▶ [Task directions] Report back each line of the data that contains the word "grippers".
..........
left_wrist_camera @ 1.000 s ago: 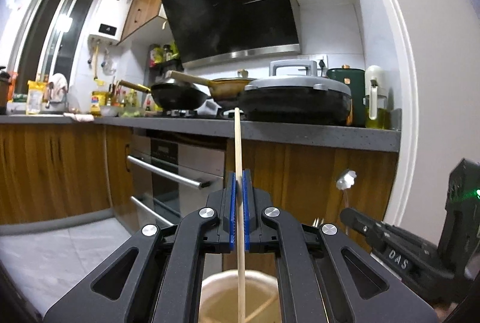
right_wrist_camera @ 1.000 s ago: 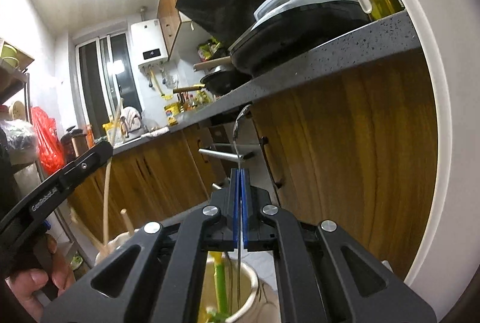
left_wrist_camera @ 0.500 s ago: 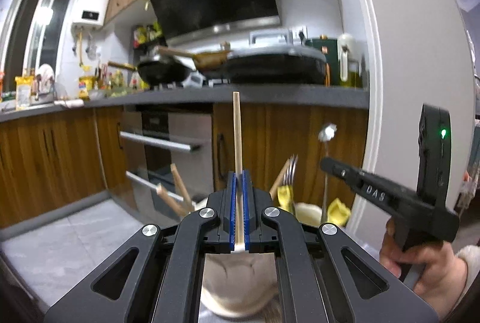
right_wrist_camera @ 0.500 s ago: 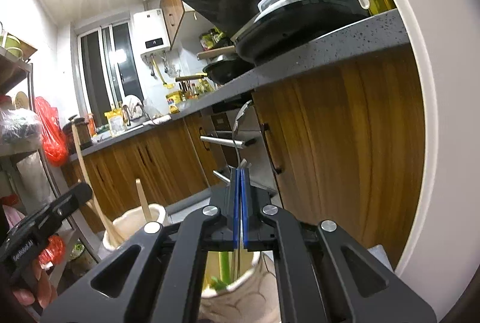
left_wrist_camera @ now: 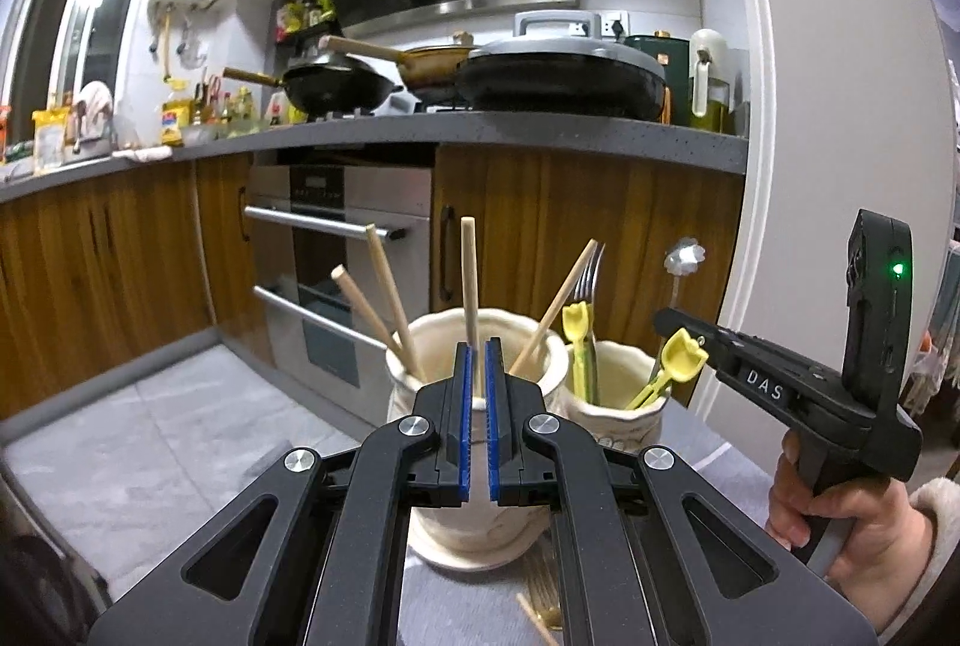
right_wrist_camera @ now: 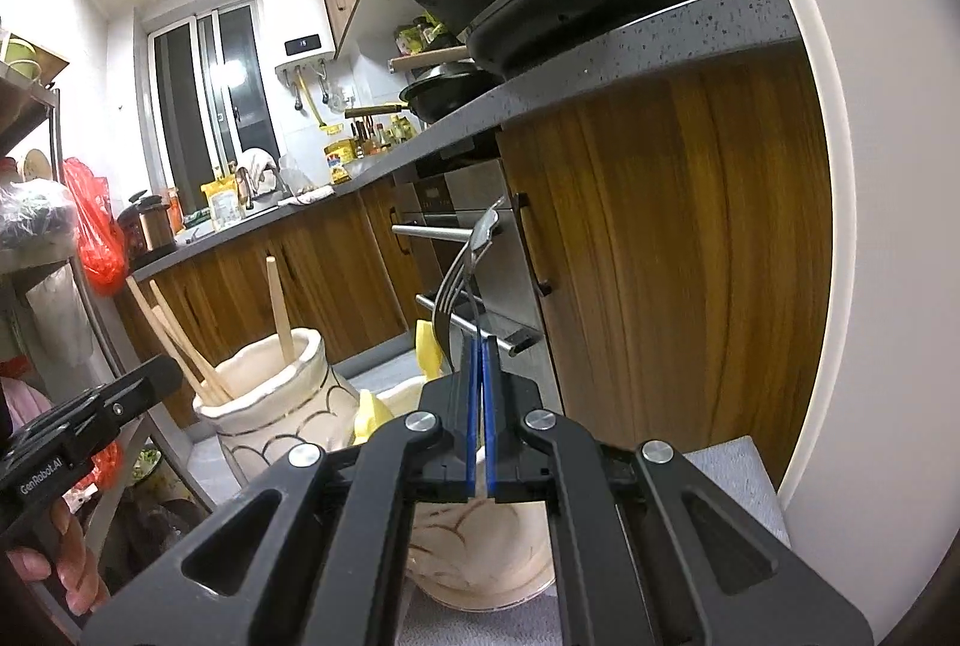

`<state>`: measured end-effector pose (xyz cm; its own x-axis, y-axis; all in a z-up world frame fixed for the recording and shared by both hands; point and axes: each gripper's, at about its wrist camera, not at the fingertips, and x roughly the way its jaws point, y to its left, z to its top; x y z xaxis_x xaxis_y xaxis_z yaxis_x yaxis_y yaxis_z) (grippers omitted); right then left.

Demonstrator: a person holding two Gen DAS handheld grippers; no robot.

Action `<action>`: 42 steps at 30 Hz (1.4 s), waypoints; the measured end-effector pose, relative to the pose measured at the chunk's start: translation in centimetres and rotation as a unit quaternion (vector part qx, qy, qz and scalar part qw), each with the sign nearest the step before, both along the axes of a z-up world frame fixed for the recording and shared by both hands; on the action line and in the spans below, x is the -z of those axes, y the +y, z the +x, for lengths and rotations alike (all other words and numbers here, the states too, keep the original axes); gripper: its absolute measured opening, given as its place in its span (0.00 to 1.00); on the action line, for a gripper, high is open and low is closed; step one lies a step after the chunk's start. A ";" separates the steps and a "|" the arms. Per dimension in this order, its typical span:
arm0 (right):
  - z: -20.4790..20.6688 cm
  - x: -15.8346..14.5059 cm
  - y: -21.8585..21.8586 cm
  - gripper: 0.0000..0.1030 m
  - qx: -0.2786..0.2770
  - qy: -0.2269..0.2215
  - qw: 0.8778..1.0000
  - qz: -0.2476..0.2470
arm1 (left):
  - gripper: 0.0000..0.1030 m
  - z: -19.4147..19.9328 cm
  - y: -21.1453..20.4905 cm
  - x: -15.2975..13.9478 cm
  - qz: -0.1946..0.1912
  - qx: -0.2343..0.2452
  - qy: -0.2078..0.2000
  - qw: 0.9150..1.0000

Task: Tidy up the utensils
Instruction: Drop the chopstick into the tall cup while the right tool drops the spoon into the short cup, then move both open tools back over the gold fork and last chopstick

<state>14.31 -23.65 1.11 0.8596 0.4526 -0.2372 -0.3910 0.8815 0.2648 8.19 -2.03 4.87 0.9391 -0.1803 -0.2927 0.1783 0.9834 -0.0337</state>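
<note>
Chopstick [left_wrist_camera: 469, 286] stands upright, pinched in the closed left tongs [left_wrist_camera: 478, 388], its lower end inside the near cream pot [left_wrist_camera: 480, 472] beside three others. Right tongs [right_wrist_camera: 480, 394] are closed on a metal spoon [right_wrist_camera: 485, 232] over the second pot [right_wrist_camera: 480, 556], which holds a fork [right_wrist_camera: 449, 298] and yellow utensils [left_wrist_camera: 678, 361]
</note>
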 end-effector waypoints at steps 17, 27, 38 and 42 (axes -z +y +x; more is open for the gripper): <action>0.5 0.1 -0.1 0.04 0.004 0.018 1.000 -0.002 | 0.05 -0.5 -0.3 0.3 0.009 0.000 0.011 1.000; -0.1 -0.3 -0.9 0.28 0.007 0.017 1.000 -0.002 | 0.23 -1.5 -0.2 0.0 0.007 -0.006 0.004 1.000; -3.0 -0.3 -2.1 0.88 -0.003 0.024 1.000 -0.009 | 0.76 -3.3 0.8 0.0 -0.011 -0.024 0.000 1.000; -4.4 0.1 -1.7 0.95 -0.016 0.029 0.999 -0.021 | 0.86 -3.9 1.1 0.6 -0.006 -0.029 0.011 0.999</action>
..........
▶ [Response for this exercise]
`<state>`: measured end-effector pose (xyz cm; its own x-axis, y-axis; all in a z-up world frame fixed for the recording and shared by both hands; point and axes: each gripper's, at about its wrist camera, not at the fingertips, and x roughly the way its jaws point, y to its left, z to its top; x y z xaxis_x xaxis_y xaxis_z yaxis_x yaxis_y yaxis_z) (grippers omitted); right then left.
Demonstrator: a person holding two Gen DAS handheld grippers; no robot.

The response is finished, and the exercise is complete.